# Study material
============================================================

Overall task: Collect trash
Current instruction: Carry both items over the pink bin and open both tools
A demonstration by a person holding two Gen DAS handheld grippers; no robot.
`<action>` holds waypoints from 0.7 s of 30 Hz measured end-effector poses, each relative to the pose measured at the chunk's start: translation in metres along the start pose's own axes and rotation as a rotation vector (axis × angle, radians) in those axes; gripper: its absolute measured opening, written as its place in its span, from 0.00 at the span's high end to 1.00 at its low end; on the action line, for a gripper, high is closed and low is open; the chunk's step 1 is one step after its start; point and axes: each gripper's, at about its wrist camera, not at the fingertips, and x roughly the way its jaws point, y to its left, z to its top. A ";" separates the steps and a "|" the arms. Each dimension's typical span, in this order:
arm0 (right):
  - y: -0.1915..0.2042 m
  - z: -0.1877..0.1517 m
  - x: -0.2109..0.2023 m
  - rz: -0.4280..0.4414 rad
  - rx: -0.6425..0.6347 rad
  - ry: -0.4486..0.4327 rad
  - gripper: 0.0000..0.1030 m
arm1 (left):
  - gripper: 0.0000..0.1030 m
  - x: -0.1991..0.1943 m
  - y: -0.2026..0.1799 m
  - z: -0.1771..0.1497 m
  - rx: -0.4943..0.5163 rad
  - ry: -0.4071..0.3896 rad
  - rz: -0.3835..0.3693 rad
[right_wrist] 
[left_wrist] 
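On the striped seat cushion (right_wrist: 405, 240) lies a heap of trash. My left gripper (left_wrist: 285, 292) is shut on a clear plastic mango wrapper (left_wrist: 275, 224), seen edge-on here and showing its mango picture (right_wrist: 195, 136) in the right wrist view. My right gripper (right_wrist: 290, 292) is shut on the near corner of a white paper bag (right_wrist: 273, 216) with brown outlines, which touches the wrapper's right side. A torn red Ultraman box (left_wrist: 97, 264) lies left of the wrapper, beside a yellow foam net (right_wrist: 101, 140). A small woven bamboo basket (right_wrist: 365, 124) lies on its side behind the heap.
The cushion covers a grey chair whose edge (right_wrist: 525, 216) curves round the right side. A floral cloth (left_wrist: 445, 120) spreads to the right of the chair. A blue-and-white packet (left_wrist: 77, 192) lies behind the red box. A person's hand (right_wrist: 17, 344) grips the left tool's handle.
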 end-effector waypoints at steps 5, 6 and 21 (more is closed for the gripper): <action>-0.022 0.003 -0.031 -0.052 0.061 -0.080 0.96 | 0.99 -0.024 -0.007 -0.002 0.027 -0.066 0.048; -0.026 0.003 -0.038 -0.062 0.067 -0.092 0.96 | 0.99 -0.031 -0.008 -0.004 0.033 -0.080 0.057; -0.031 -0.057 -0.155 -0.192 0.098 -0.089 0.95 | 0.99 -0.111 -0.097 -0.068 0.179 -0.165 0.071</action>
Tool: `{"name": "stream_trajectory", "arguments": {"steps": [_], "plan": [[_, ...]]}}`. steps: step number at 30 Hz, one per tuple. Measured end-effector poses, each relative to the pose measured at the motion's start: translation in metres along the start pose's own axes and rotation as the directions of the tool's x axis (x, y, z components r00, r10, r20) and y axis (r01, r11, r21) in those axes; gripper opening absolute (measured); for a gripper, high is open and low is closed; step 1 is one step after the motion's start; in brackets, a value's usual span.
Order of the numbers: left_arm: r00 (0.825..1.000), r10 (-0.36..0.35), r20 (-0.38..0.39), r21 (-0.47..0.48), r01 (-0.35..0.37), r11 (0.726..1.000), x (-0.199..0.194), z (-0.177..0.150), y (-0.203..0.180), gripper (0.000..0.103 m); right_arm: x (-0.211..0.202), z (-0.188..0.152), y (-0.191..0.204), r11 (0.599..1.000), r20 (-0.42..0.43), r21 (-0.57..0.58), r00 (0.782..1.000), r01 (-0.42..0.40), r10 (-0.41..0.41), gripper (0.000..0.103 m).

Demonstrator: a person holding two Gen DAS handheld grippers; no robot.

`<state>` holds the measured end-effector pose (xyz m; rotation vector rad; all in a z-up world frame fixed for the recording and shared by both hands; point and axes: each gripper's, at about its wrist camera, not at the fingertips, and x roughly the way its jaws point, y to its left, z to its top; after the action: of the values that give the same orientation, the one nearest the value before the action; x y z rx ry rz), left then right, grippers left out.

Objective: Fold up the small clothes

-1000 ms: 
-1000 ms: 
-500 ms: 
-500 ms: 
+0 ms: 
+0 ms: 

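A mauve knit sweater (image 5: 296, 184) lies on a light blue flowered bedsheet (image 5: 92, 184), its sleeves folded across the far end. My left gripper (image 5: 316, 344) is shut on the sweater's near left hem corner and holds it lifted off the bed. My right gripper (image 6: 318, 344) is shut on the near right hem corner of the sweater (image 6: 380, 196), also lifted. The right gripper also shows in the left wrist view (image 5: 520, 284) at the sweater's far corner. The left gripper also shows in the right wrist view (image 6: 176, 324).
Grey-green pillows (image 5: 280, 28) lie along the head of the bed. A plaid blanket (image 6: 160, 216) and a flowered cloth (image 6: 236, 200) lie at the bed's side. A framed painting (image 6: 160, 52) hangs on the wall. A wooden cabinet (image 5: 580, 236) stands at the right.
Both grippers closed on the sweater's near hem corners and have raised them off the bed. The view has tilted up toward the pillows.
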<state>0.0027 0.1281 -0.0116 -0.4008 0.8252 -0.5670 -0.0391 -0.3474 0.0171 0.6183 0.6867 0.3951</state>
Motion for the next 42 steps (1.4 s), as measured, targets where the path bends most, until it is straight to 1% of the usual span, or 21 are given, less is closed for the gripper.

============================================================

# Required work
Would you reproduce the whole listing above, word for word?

# Result of the exercise
Overall task: Collect trash
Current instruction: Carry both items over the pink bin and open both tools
A demonstration by a person holding two Gen DAS handheld grippers; no robot.
`<action>` holds waypoints from 0.7 s of 30 Hz measured end-effector poses, each relative to the pose measured at the chunk's start: translation in metres along the start pose's own axes and rotation as a rotation vector (axis × angle, radians) in those axes; gripper: its absolute measured opening, written as its place in its span, from 0.00 at the span's high end to 1.00 at its low end; on the action line, for a gripper, high is closed and low is open; the chunk's step 1 is one step after its start; point and axes: each gripper's, at about its wrist camera, not at the fingertips, and x roughly the way its jaws point, y to its left, z to its top. A ";" separates the steps and a "|" the arms. Each dimension's typical span, in this order:
arm0 (right):
  - y: -0.1915..0.2042 m
  - z: -0.1877..0.1517 m
  - x: -0.2109..0.2023 m
  - rz: -0.4280..0.4414 rad
  - rx: -0.6425..0.6347 rad
  - ry: -0.4486..0.4327 rad
  - gripper: 0.0000..0.1030 m
arm1 (left):
  - gripper: 0.0000..0.1030 m
  - x: -0.1991..0.1943 m
  - y: -0.2026..0.1799 m
  - z: -0.1771..0.1497 m
  - rx: -0.4943..0.5163 rad
  - ry: -0.4071..0.3896 rad
  - rz: -0.3835..0.3693 rad
[right_wrist] 
[left_wrist] 
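On the striped seat cushion (right_wrist: 405, 240) lies a heap of trash. My left gripper (left_wrist: 285, 292) is shut on a clear plastic mango wrapper (left_wrist: 275, 224), seen edge-on here and showing its mango picture (right_wrist: 195, 136) in the right wrist view. My right gripper (right_wrist: 290, 292) is shut on the near corner of a white paper bag (right_wrist: 273, 216) with brown outlines, which touches the wrapper's right side. A torn red Ultraman box (left_wrist: 97, 264) lies left of the wrapper, beside a yellow foam net (right_wrist: 101, 140). A small woven bamboo basket (right_wrist: 365, 124) lies on its side behind the heap.
The cushion covers a grey chair whose edge (right_wrist: 525, 216) curves round the right side. A floral cloth (left_wrist: 445, 120) spreads to the right of the chair. A blue-and-white packet (left_wrist: 77, 192) lies behind the red box. A person's hand (right_wrist: 17, 344) grips the left tool's handle.
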 end-effector waypoints at steps 5, 6 and 21 (more is closed for the gripper): <action>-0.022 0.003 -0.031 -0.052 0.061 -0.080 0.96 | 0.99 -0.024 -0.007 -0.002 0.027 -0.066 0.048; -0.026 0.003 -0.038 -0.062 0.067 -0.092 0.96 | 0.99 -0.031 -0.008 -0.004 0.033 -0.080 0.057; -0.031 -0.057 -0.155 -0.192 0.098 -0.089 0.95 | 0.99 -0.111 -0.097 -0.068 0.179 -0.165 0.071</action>
Tool: `{"name": "stream_trajectory", "arguments": {"steps": [_], "plan": [[_, ...]]}}`. steps: step number at 30 Hz, one per tuple. Measured end-effector poses, each relative to the pose measured at the motion's start: translation in metres along the start pose's own axes and rotation as the directions of the tool's x axis (x, y, z components r00, r10, r20) and y axis (r01, r11, r21) in those axes; gripper opening absolute (measured); for a gripper, high is open and low is closed; step 1 is one step after the motion's start; in brackets, a value's usual span.
Order of the numbers: left_arm: r00 (0.825..1.000), r10 (-0.36..0.35), r20 (-0.38..0.39), r21 (-0.47..0.48), r01 (-0.35..0.37), r11 (0.726..1.000), x (-0.199..0.194), z (-0.177..0.150), y (-0.203..0.180), gripper (0.000..0.103 m); right_arm: x (-0.211..0.202), z (-0.188..0.152), y (-0.191..0.204), r11 (0.599..1.000), r20 (-0.42..0.43), r21 (-0.57..0.58), r00 (0.782..1.000), r01 (-0.42..0.40), r10 (-0.41..0.41), gripper (0.000..0.103 m).

Demonstrator: a person holding two Gen DAS handheld grippers; no robot.

`<state>` holds the measured end-effector pose (xyz m; rotation vector rad; all in a z-up world frame fixed for the recording and shared by both hands; point and axes: each gripper's, at about its wrist camera, not at the fingertips, and x roughly the way its jaws point, y to its left, z to its top; after the action: of the values that give the same orientation, the one nearest the value before the action; x y z rx ry rz), left then right, grippers left out.

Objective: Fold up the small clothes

-1000 ms: 
-1000 ms: 
-500 ms: 
-500 ms: 
+0 ms: 
+0 ms: 

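A mauve knit sweater (image 5: 296, 184) lies on a light blue flowered bedsheet (image 5: 92, 184), its sleeves folded across the far end. My left gripper (image 5: 316, 344) is shut on the sweater's near left hem corner and holds it lifted off the bed. My right gripper (image 6: 318, 344) is shut on the near right hem corner of the sweater (image 6: 380, 196), also lifted. The right gripper also shows in the left wrist view (image 5: 520, 284) at the sweater's far corner. The left gripper also shows in the right wrist view (image 6: 176, 324).
Grey-green pillows (image 5: 280, 28) lie along the head of the bed. A plaid blanket (image 6: 160, 216) and a flowered cloth (image 6: 236, 200) lie at the bed's side. A framed painting (image 6: 160, 52) hangs on the wall. A wooden cabinet (image 5: 580, 236) stands at the right.
Both grippers closed on the sweater's near hem corners and have raised them off the bed. The view has tilted up toward the pillows.
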<state>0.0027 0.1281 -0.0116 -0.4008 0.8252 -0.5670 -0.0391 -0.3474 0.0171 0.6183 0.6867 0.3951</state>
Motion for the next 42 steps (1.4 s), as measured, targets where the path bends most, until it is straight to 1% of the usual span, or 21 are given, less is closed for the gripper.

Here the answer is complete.